L’histoire est cruelle : Cendrillon la bonne ouvrit au malheur qui frappait à la porte. Des cavaliers pressés, elle décrotta les bottes. Ils s’impatientèrent : Henri et sa suite avaient mieux à faire. Ces hommes importants refusèrent le thé. Henri impatient fit quérir les demoiselles bien nées. On ordonna qu’elles se déchaussassent. Anastasie et Javotte, gênées, dévoilèrent leurs pieds. Il leur fallait maintenant essayer le soulier. Las ! Aucune n’y put entrer. Henri s’emporta : « Drôlesse, montre-toi ! Sur ordre du futur Roi ! ». Cendrillon se recroquevilla sur le nœud grossissant au creux de son ventre. Ses yeux baissés formaient sa dernière cachette. Peine perdue : voici qu’un braque s’approcha. Renifla. Pointa. Aboya. Cendrillon débusquée se mit à pleurer. L’on saisit sa jambe, ôta son vieux bas et son pied, d’un coup sec, dans la pantoufle enfila. Là-dessus arriva Marraine, qui, d’un coup de baguette, rendit Cendrillon digne d’un conte de fées, s’assurant ainsi d’être doublement récompensée.

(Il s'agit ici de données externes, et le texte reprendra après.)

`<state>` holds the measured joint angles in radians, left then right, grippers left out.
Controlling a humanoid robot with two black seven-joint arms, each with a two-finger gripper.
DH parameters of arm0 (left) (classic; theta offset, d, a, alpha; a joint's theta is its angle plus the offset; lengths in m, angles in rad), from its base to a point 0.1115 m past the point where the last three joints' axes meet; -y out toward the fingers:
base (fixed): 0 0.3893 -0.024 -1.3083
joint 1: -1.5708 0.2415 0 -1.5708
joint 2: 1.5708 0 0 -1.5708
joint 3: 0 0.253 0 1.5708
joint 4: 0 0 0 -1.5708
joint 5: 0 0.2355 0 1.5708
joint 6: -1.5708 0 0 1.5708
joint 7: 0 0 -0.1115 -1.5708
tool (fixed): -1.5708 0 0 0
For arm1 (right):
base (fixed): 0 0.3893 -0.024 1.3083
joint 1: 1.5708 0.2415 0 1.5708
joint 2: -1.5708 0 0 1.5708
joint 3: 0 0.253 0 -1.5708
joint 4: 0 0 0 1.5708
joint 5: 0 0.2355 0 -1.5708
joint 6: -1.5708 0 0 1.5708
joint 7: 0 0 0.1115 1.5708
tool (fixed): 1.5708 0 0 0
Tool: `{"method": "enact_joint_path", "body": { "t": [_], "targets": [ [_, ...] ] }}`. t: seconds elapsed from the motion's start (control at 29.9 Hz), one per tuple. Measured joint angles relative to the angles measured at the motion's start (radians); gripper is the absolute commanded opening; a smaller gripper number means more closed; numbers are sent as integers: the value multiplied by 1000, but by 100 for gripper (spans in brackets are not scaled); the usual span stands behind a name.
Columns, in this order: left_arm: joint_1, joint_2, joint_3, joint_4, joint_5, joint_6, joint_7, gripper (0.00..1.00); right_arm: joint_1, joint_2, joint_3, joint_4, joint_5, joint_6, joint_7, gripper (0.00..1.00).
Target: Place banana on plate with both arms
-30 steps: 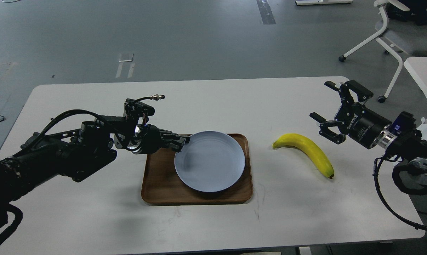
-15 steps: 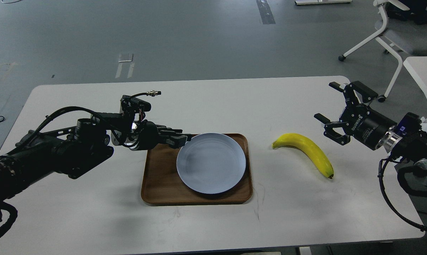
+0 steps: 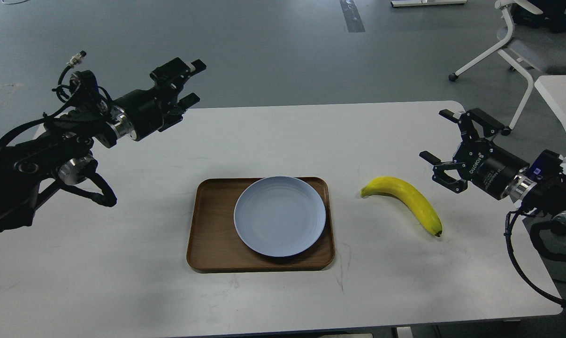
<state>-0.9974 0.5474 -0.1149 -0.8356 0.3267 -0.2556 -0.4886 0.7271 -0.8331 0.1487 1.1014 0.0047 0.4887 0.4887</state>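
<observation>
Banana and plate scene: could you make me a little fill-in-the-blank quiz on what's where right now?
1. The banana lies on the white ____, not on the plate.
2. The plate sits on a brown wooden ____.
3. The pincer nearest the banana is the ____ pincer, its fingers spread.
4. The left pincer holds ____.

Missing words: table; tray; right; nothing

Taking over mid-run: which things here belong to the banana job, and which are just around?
Job: banana, plate, left gripper, right gripper, both open and empty.
Around: wooden tray under the plate, table, office chair.
</observation>
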Motion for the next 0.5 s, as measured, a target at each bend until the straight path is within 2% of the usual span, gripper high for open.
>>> {"method": "enact_joint_path", "body": {
  "t": [0.17, 0.37, 0.5],
  "targets": [
    [132, 47, -73, 13, -198, -40, 0, 100, 0, 0, 0, -7, 0, 0, 0, 100],
    [304, 49, -313, 32, -246, -210, 0, 100, -3, -38, 13, -9, 0, 0, 0, 100],
    [347, 39, -411, 33, -247, -231, 0, 100, -7, -85, 33, -44, 2, 0, 0, 100]
  ]
}}
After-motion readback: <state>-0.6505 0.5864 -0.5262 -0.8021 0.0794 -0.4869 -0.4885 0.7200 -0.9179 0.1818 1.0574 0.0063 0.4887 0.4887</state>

La Noce fut fêtée, Henri couronné, Cendrillon devint Reine.
Ils eurent des enfants et formèrent un couple heureux.
Oui, heureux : le nouveau Roi adorait sa Reine.
Fou d’amour, il la couva.
Fou d’amour, derrière les murs du château, il l’abrita.
Fou d’amour, il la veilla.
Fou d’amour, de tous les autres, il la protégea.
Bientôt, les mémoires fantasmèrent Cendrillon.